──────── RECORDS TO USE ────────

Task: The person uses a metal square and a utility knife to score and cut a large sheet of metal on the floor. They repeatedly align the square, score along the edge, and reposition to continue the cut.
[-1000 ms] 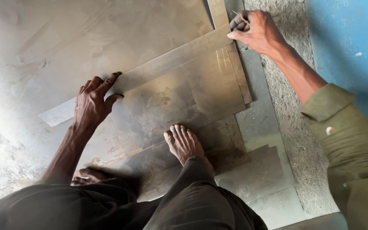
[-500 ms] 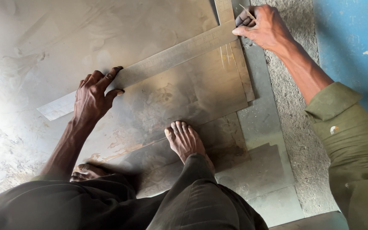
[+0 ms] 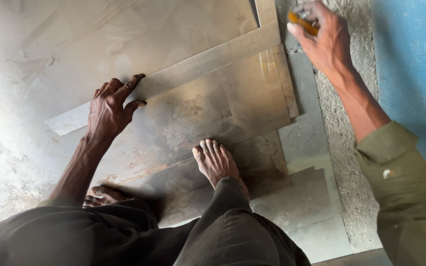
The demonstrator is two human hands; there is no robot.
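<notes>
A large dull metal sheet point(image 3: 139, 34) lies flat on the floor. Across it rests a big steel L-shaped square point(image 3: 208, 59), its long arm slanting from lower left to upper right. My left hand point(image 3: 108, 109) presses fingers down on the long arm near its lower end. My right hand point(image 3: 324, 39) is at the square's corner, at the sheet's right edge, closed around a small orange-handled marking tool point(image 3: 304, 22). My bare right foot point(image 3: 215, 160) stands on the sheet below the square.
More metal sheets point(image 3: 301, 197) lie stacked under and to the right of the top one. Rough concrete floor point(image 3: 341, 128) runs along the right side, with a blue surface point(image 3: 412, 64) beyond it. My other foot point(image 3: 102, 194) is tucked at lower left.
My right hand has moved slightly up and right at the square's corner, and the orange tool now shows. My left hand stays pressed on the square.
</notes>
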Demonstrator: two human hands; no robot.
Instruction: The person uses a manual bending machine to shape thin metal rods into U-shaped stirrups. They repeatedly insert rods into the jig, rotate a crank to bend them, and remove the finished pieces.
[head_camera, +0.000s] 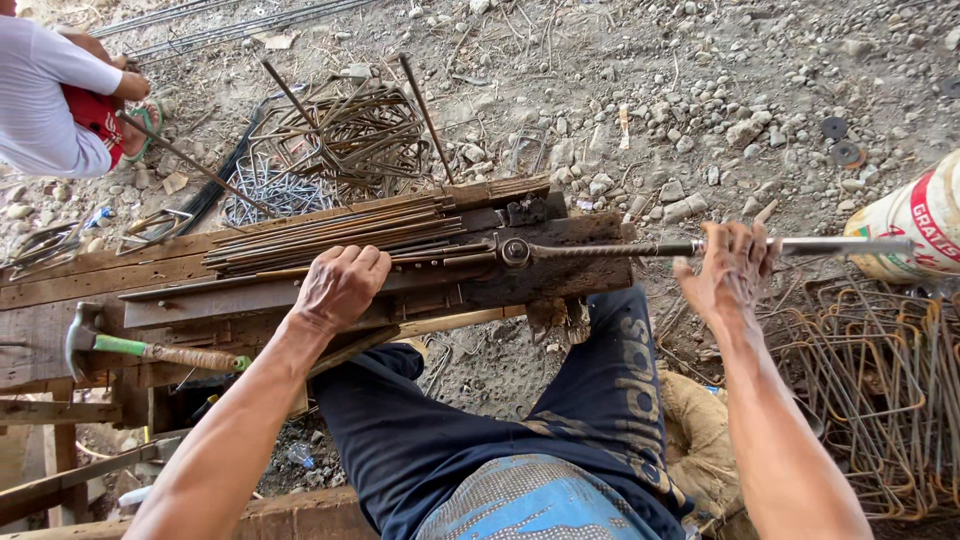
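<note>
On a rough wooden bench (60, 290) over stony ground, left hand (338, 285) curled into a loose fist, knuckles up, pressing down on thin steel rods (330, 240) laid lengthwise along the planks; cannot tell whether any single rod sits inside the closed fingers. Right hand (732, 268) out past the bench end, fingers wrapped over the long bending lever (620, 250), palm half open toward the camera, grip on the shaft near where a paler pipe sleeve (850, 245) slides over it. Lever lying level, its round head (515, 251) seated at the right end of the rod bundle, against a dark metal block. Hammer with green-wrapped handle (150, 352) resting on the bench to the left, well apart from the left hand. Beyond the bench, a tangle of bent stirrups (350, 135) on the gravel; another stack of rectangular stirrups (880, 370) on the right, just below the right forearm. White bucket (915, 225) tilted at the right edge, behind the pipe sleeve. Another person in a white shirt (45, 95) crouched at top left, holding a thin rod.
</note>
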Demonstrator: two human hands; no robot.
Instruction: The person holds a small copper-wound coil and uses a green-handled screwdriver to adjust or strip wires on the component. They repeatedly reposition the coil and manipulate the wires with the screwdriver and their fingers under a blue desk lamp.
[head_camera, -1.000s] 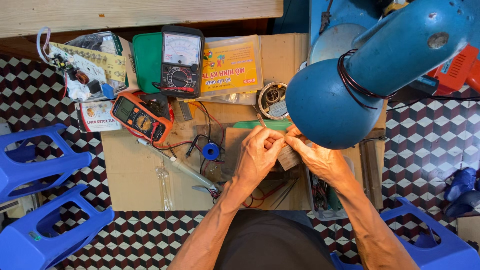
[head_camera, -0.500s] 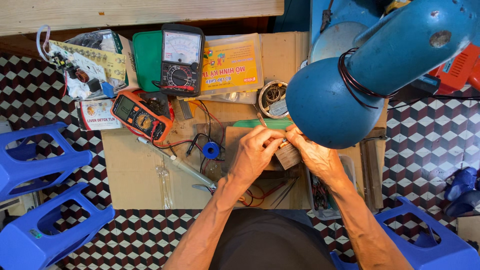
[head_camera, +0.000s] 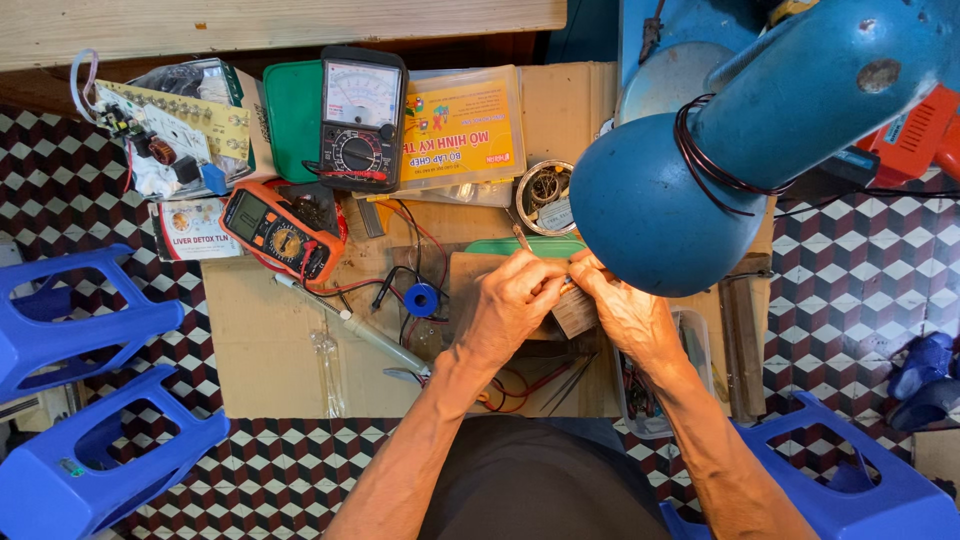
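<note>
My left hand (head_camera: 510, 305) and my right hand (head_camera: 625, 315) meet over a small wooden board (head_camera: 470, 285) on a cardboard-covered work surface (head_camera: 265, 350). Both pinch a small part between their fingertips; a little block-like piece (head_camera: 574, 313) shows just below them. What exactly the part is stays hidden by the fingers. A thin tool (head_camera: 520, 238) pokes up past my left fingertips. A blue lamp head (head_camera: 655, 205) hangs right above my right hand.
An orange multimeter (head_camera: 275, 232), a black analogue meter (head_camera: 360, 120), a soldering iron (head_camera: 350, 325), a blue solder spool (head_camera: 421, 299), a round tin (head_camera: 545, 196) and a circuit board (head_camera: 165, 125) lie around. Blue plastic stools (head_camera: 90, 400) stand on the tiled floor at left and right.
Both hands stay together over the board; the fingers have shifted only slightly on the small part.
</note>
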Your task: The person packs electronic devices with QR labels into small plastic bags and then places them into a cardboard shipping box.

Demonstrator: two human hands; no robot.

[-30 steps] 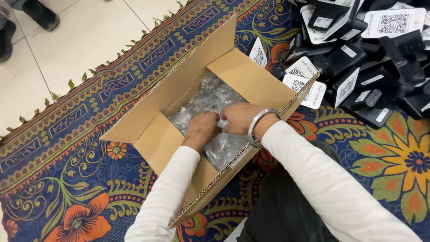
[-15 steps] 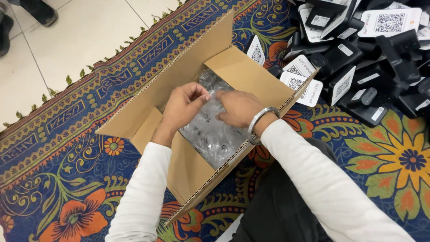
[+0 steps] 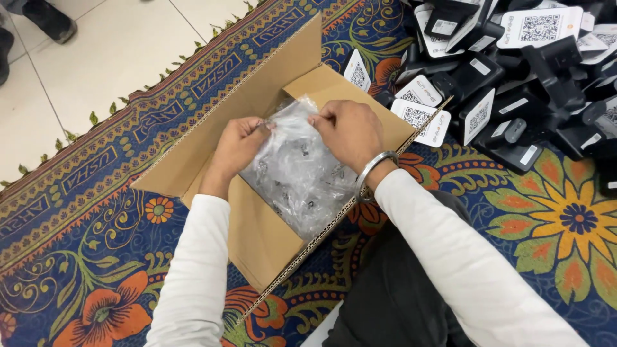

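Head camera view, looking down at a person seated on a patterned rug of blue, orange and green flowers; at the far left a strip of pale tiled floor shows beyond the rug's fringe, with a dark shoe at the top corner. Moving right, an open brown cardboard box lies tilted on the rug, its long flaps spread outward. Above the box's opening, the left hand in a white sleeve pinches the upper left edge of a clear plastic bag, thumb and fingers closed narrow on the film; the bag holds many small dark and silvery parts, too small to identify, and its lower part hangs down inside the box. Just to the right, the right hand, with a metal bangle at the wrist, pinches the bag's upper right edge in the same tight way; the two hands are near each other, with the bag's top stretched between them. As a judgement, handling goes best with both pinches kept level and firm on the film, so the sagging weight does not tear it or spill the contents; a slack grip on either side could let the bag slip. Farther right, a heap of black devices with white coded labels lies piled on the rug, well apart from the hands.
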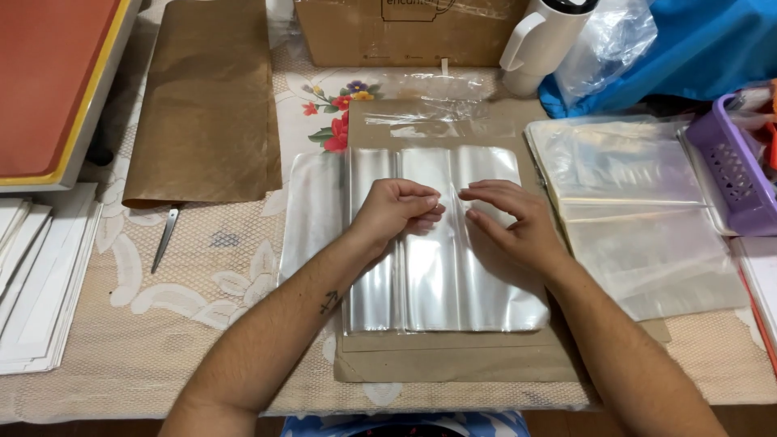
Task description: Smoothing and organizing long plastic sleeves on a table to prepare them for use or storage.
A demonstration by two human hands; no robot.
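Observation:
A stack of clear plastic bags (441,275) lies on a brown cardboard sheet (453,360) in the middle of the table. My left hand (392,210) rests on the upper part of the stack, fingers curled and pinching at a fold of the top bag. My right hand (514,222) lies next to it with fingers spread, pressing the plastic flat. The fingertips of both hands nearly meet over the centre of the stack. More clear plastic (312,210) sticks out from under the stack on the left.
Another pile of clear bags (631,202) lies to the right, beside a purple basket (740,174). Brown paper (206,105) and scissors (166,239) lie at left, white sheets (36,275) at the left edge. A cardboard box (405,32) and white jug (542,40) stand behind.

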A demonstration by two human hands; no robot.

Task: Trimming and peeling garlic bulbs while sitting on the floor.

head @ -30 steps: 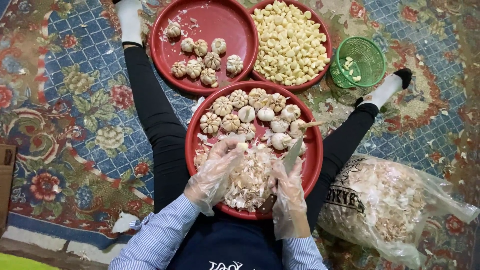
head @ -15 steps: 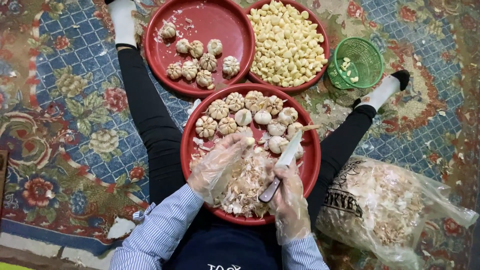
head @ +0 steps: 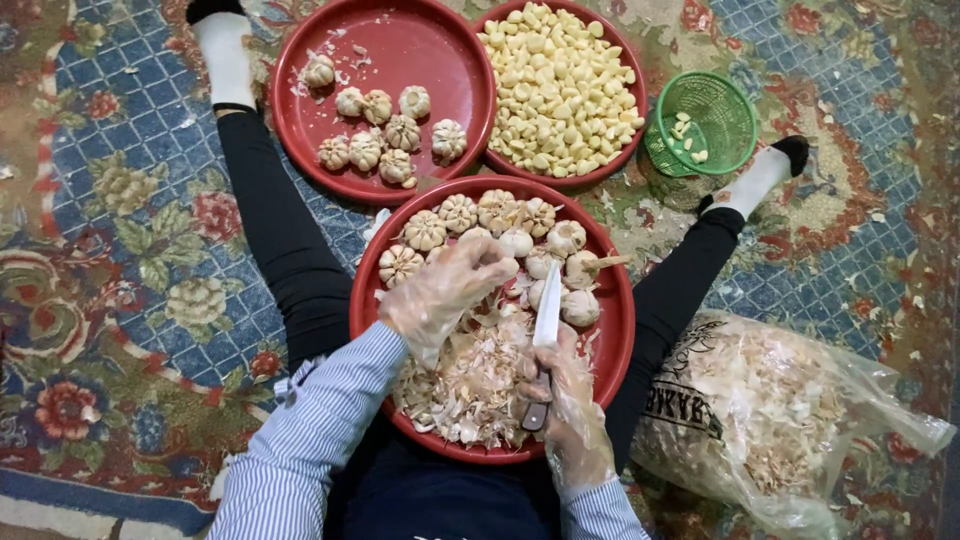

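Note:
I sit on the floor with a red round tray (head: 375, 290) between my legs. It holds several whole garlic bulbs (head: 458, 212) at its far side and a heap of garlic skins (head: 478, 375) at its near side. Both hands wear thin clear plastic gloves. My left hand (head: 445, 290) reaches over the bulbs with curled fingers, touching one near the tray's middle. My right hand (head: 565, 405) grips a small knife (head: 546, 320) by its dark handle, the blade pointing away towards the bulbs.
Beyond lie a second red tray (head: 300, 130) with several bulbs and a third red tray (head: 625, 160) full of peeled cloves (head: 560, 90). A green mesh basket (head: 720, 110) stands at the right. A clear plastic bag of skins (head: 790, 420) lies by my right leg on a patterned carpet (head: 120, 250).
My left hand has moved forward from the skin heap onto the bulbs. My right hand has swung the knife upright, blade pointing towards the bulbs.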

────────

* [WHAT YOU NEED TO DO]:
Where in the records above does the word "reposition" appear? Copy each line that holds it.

* [EXERCISE RESPONSE]:
Task: The person uses a metal square and a utility knife to score and cut a large sheet of metal on the floor. They repeatedly align the square, score along the edge, and reposition to continue the cut.
Instruction: The person holds a small copper-wound coil and uses a green-handled screwdriver to adjust or strip wires on the component. They repeatedly reposition the coil and manipulate the wires with the screwdriver and their fingers under a blue desk lamp.

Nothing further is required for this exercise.